A quick one: those TDA1541A, are they in // or push-pull for each chanel?

Don't have the circuit diagram... the audio signal appears to be fully balanced, derived from halves of each DAC chip.

Luis P. said:
Hi Estreme_Boky, do you have a cd-94 MKII schematic ? I don´t find it. Where do you connect the clock?? thanks

No circuit diagram... pin 11 on SAA7220, but confirm on AudioCom and LCAudio (and similar...) sites. Datasheets are good.
 
Hey Boky,

You have been busy.... Rather than ask you what you did, maybe the better question would be what didn't you do (if anything, I'm sure this list is short)?

I see a lot of putty, why do you use that? The flat connector wire, is that silver? No insulation? What circuit upgrade went on the breadboard?

I asked you this on a Rotel you did also, How does it sound now? Was this kind of upgrade big money? Did you take it as far as you felt was a good value (I know that is subjective)?

Of all the CD Players that you have done, how does this one rate?
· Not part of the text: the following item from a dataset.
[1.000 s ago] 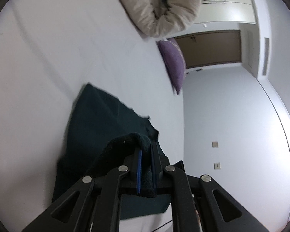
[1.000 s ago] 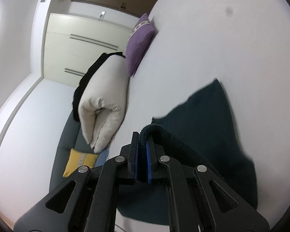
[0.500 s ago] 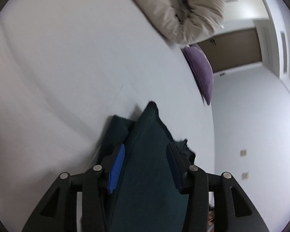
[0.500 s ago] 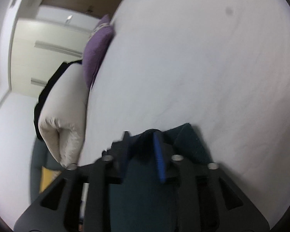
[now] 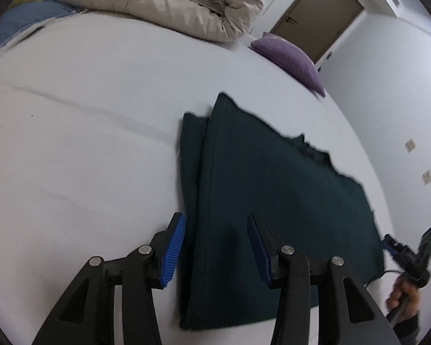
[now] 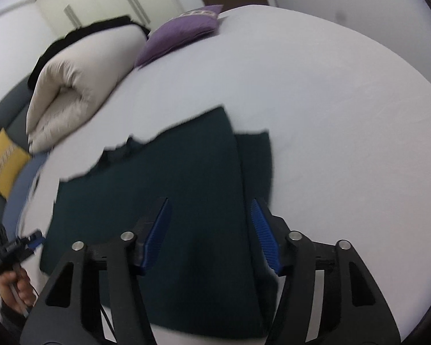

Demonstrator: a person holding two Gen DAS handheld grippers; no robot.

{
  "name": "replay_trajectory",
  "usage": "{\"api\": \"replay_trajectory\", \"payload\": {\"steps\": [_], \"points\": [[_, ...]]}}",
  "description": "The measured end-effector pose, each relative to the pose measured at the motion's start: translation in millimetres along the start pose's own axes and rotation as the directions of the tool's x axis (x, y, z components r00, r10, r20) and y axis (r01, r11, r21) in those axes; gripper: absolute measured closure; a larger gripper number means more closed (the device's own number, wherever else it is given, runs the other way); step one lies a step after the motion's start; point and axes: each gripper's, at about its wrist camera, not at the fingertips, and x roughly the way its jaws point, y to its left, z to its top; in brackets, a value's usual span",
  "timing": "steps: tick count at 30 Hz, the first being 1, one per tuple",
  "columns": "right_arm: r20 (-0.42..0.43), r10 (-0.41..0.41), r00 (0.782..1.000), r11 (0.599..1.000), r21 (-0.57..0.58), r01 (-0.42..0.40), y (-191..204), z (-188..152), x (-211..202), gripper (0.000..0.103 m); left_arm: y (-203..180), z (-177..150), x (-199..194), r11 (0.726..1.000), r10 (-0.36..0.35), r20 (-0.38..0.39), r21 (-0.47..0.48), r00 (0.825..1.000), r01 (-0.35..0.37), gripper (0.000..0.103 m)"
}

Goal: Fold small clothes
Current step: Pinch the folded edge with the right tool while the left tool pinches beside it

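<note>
The dark green cloth [image 5: 273, 201] looked soft and matt. The bed [image 5: 86, 100] sheet was smooth, the quilt [image 5: 169, 0] puffy — the tongs [image 5: 217, 247] hard black plastic.

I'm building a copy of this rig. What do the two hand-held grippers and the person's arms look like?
Each hand-held gripper, left and right, has black angular fingers with silver rivets and ribbed blue pads. A thin black cable trails from the right one, which shows a small green light. Both sleeves are dark.

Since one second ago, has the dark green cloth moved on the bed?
Yes. The dark green cloth, earlier lifted in both tools, now lies folded flat on the white bed, below the purple pillow.
</note>
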Motion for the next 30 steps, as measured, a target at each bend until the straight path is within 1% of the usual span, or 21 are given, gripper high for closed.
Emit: {"api": "replay_trajectory", "payload": {"steps": [2,4,5,7,8,9,10,12,13,14,15,17,22,27,30], "points": [[-0.008,-0.017,1.000,0.999,-0.034,0.017,9.2,-17.1,-8.6,0.052,2.9,-13.2,-0.9,1.000,0.018,-0.009,0.020,1.000,-0.017,0.055],[-0.019,-0.026,1.000,0.998,-0.053,0.025,7.9,-31.0,-12.6,0.053,4.7,-22.0,-5.1,0.999,0.027,-0.002,0.040,1.000,-0.027,0.057],[-0.024,-0.032,0.999,0.998,-0.054,0.030,9.2,-36.3,-13.3,0.055,5.7,-25.5,-7.7,0.999,0.030,0.002,0.044,1.000,-0.030,0.063],[-0.027,-0.036,0.999,0.998,-0.055,0.034,4.8,-53.9,-19.6,0.060,8.2,-29.9,-10.1,0.998,0.032,0.003,0.046,0.999,-0.032,0.069],[-0.027,-0.036,0.999,0.998,-0.051,0.035,1.2,-56.6,-20.2,0.065,9.0,-31.3,-10.5,0.998,0.033,0.001,0.047,0.999,-0.033,0.074],[-0.028,-0.037,0.999,0.998,-0.046,0.036,-0.2,-59.1,-21.6,0.067,7.5,-31.2,-9.5,0.998,0.038,0.002,0.051,0.999,-0.039,0.074],[-0.030,-0.037,0.999,0.998,-0.047,0.036,-5.0,-68.6,-26.2,0.070,6.5,-31.7,-9.6,0.997,0.042,0.003,0.057,0.999,-0.042,0.075],[-0.038,-0.040,0.998,0.998,-0.056,0.038,-14.1,-74.1,-31.4,0.072,4.1,-32.9,-9.5,0.996,0.051,0.008,0.068,0.999,-0.051,0.079],[-0.041,-0.043,0.998,0.997,-0.063,0.040,-14.6,-75.5,-32.0,0.074,3.3,-32.8,-9.4,0.996,0.051,0.010,0.067,0.999,-0.051,0.084],[-0.044,-0.048,0.998,0.996,-0.073,0.045,-12.9,-75.6,-30.1,0.079,2.9,-32.9,-10.0,0.996,0.050,0.013,0.067,0.999,-0.051,0.088],[-0.045,-0.055,0.997,0.995,-0.081,0.051,-11.7,-77.6,-30.1,0.087,1.6,-32.3,-9.9,0.996,0.053,0.015,0.068,0.998,-0.054,0.089],[-0.042,-0.070,0.997,0.994,-0.086,0.066,-12.2,-77.3,-29.3,0.097,0.0,-31.4,-11.2,0.996,0.054,0.021,0.070,0.998,-0.055,0.093],[-0.029,-0.072,0.997,0.996,-0.061,0.070,-18.2,-74.3,-35.1,0.098,-1.9,-31.7,-19.8,0.996,0.048,0.029,0.075,0.998,-0.050,0.095],[-0.011,-0.027,1.000,0.999,-0.017,0.027,-22.9,-77.7,-53.5,0.098,-7.8,-34.7,-29.5,0.993,0.045,0.040,0.108,0.998,-0.050,0.096],[-0.012,-0.006,1.000,1.000,0.007,0.006,-26.8,-81.8,-61.2,0.098,-2.5,-40.1,-32.3,0.995,0.035,0.026,0.093,0.999,-0.037,0.096]]}}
This is encouraging for us beginners to see, it takes away some of the mystery and fear! Thanks!

Regards//Keith
 
KP11520 said:
Hey Boky,

You have been busy.... Rather than ask you what you did, maybe the better question would be what didn't you do (if anything, I'm sure this list is short)?

I see a lot of putty, why do you use that? The flat connector wire, is that silver? No insulation? What circuit upgrade went on the breadboard?
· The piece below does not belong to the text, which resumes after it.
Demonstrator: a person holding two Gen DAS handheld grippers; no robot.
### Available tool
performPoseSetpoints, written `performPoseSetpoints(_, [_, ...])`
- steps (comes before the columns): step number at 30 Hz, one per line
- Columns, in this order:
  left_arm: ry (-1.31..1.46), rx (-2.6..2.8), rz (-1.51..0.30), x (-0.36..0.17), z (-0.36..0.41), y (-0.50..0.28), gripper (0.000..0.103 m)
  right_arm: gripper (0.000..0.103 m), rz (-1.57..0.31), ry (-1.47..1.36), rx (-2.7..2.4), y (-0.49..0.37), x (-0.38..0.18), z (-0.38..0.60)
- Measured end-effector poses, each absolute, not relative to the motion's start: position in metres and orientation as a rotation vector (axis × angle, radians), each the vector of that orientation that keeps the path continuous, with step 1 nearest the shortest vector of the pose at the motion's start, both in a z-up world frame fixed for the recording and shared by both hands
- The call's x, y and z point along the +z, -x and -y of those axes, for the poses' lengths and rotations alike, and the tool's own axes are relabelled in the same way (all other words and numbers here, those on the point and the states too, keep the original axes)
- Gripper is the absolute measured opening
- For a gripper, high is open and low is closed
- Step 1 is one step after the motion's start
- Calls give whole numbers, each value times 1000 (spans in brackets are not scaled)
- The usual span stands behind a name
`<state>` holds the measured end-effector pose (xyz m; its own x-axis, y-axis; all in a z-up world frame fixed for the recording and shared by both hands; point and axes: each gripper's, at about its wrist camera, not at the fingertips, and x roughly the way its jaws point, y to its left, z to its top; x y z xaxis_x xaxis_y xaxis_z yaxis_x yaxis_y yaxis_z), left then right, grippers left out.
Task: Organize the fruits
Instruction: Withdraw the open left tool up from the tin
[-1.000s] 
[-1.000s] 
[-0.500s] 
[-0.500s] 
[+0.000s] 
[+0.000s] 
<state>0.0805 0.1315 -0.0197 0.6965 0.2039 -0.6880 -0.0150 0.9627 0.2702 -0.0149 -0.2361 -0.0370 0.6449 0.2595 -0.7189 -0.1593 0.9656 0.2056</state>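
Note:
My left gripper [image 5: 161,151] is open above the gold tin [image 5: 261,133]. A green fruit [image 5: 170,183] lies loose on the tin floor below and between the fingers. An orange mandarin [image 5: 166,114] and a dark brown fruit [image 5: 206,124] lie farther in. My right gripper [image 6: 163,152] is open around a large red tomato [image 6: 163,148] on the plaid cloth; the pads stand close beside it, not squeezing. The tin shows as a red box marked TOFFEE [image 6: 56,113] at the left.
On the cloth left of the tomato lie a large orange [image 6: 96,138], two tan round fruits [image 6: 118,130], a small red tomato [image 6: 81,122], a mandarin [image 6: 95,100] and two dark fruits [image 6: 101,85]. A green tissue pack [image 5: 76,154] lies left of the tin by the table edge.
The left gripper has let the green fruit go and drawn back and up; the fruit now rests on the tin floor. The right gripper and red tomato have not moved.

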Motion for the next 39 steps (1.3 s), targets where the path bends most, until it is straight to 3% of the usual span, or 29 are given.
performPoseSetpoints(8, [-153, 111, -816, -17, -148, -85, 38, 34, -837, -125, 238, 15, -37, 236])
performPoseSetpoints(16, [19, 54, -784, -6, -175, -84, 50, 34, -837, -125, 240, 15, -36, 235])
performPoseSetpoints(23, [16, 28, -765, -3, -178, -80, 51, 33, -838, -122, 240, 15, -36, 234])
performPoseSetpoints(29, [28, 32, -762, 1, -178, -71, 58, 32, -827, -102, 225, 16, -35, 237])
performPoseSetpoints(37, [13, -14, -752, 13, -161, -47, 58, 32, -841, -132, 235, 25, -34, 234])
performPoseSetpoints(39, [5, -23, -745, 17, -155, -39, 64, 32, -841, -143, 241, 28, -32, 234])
I asked you this on a Rotel you did also, How does it sound now? Was this kind of upgrade big money? Did you take it as far as you felt was a good value (I know that is subjective)?
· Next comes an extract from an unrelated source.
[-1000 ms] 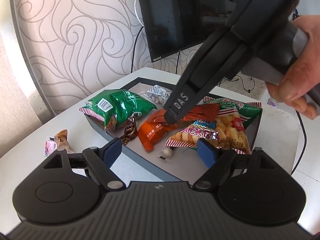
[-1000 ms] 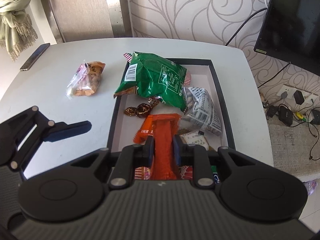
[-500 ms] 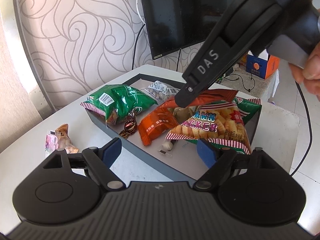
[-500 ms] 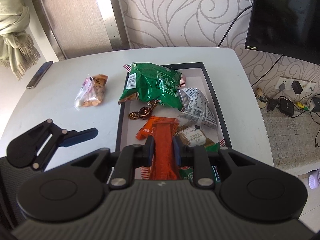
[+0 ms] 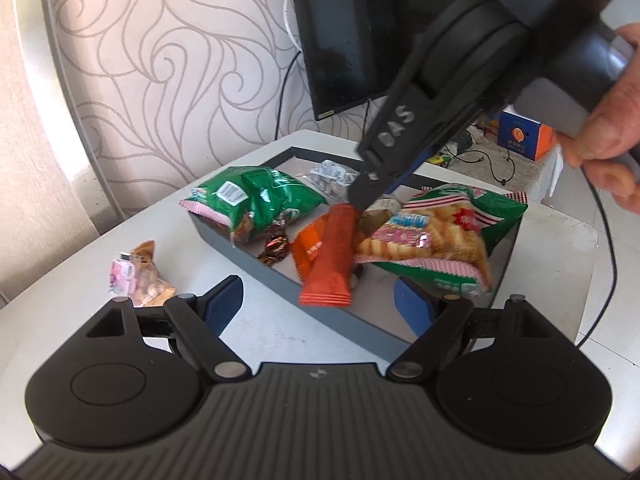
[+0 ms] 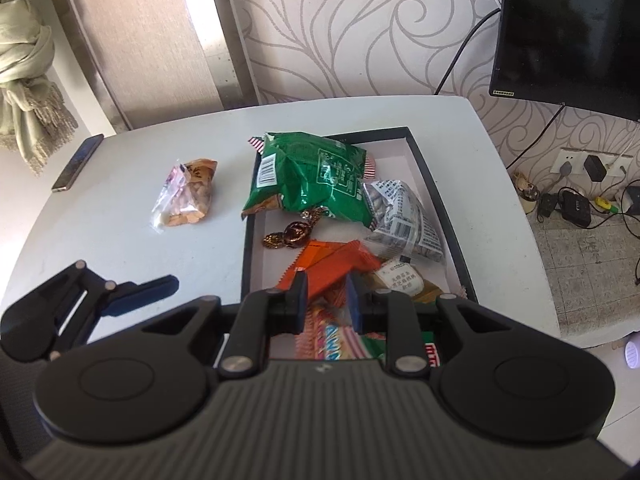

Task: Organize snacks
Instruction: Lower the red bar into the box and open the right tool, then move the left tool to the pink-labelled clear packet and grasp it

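The right gripper (image 5: 362, 200) is seen only in the left wrist view as clamped on the top end of an orange-red packet (image 5: 330, 258), which hangs over the near wall of the dark tray (image 5: 280, 280). In the right wrist view the packet (image 6: 332, 270) is seen merely as an orange patch between the closed-in pads. The left gripper (image 5: 318, 302) is held wide apart with nothing between its 2 fingers. In the tray, a green bag (image 6: 308, 176), a grey printed pouch (image 6: 404, 220) and a cracker bag (image 5: 436, 236) are gathered. A small nut packet (image 6: 186, 198) is left on the white table (image 6: 132, 240). A phone (image 6: 78, 162) and wall sockets (image 6: 592, 166) are shown only by the right wrist view.
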Available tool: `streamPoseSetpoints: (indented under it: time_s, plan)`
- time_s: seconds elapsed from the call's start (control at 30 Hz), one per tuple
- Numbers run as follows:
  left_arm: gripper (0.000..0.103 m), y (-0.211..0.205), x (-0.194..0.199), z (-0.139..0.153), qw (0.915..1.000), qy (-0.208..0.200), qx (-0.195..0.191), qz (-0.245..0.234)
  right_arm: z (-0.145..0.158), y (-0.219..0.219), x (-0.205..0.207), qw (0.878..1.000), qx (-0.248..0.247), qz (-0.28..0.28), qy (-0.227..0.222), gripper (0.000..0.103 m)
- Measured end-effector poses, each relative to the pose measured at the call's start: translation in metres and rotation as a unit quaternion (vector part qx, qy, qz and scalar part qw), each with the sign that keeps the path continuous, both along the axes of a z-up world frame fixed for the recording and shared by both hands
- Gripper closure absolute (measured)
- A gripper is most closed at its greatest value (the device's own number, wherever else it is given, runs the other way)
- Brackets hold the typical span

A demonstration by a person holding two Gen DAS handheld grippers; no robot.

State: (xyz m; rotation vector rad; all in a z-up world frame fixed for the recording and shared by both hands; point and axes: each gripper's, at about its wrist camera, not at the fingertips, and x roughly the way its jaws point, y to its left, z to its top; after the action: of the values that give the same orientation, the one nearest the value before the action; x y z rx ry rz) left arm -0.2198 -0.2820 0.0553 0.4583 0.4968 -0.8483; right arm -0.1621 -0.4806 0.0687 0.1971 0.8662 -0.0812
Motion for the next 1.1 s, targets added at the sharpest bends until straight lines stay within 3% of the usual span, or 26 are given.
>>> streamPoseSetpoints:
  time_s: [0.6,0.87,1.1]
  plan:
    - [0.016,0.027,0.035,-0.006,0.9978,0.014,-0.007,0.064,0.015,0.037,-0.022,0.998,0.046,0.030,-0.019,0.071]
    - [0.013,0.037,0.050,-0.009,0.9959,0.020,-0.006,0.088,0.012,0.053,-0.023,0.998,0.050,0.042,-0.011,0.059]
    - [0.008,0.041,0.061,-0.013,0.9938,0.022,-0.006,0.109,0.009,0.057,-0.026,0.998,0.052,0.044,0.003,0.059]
Of all the CD Players that you have done, how does this one rate?

This is encouraging for us beginners to see, it takes away some of the mystery and fear! Thanks!

Regards//Keith


Hi Keith,

This is the 3rd CD94mkII I modified. From the experience I gained with the first 2 players, I suggest you modify the digital power supply section and leave analog one as is – it’s already pretty good. This player suffers from closed-in sound with limited high frequency extension. However, it is one of the most natural sounding CD players I ever heard. So, start with the best clock oscillator and its power supply & transformer you can get your hands on. Save some money by making your own power supply. I used fast switching soft recovery diodes, Black Gates FK and N types, JRC 12V regulator, silver ribbons. You could feed properly distributed / buffered clock signals to each DAC chip for best results. Replace sound coupling caps (my favourite best performance / cost cap is AURICap) and try to use solid core conductors – silver ribbons if possible; avoid litz cables. Check the photos above which will explain what caps I used. There are some 0.1uF high quality caps I used for DAC board power supply rails decoupling with great results. I also used them to replace disk ceramic caps on the main board – same function. The IC’s are AD826 X 4 + OPA672 X 2 (all socketed – I to V can be AD8066 if properly decoupled and if the rest of the system can cope with this amazing IC). Mains wiring was replaced as well with silver ribbons – this application requires double run of much wider ribbons. If you want to play with silver conductors – make sure they are annealed. The “figure 8” mains connector was replaced with IEC connector that allows use of different power cables. This requires a fair bit of cutting and drilling… Depending on the rest of the system and personal preferences, solid core copper, silver plated copper, silver-and-then-gold plated copper, or pure silver mains IEC cables can be used with different results. Servo board has also received 0.1uF decoupling caps in place of ceramics.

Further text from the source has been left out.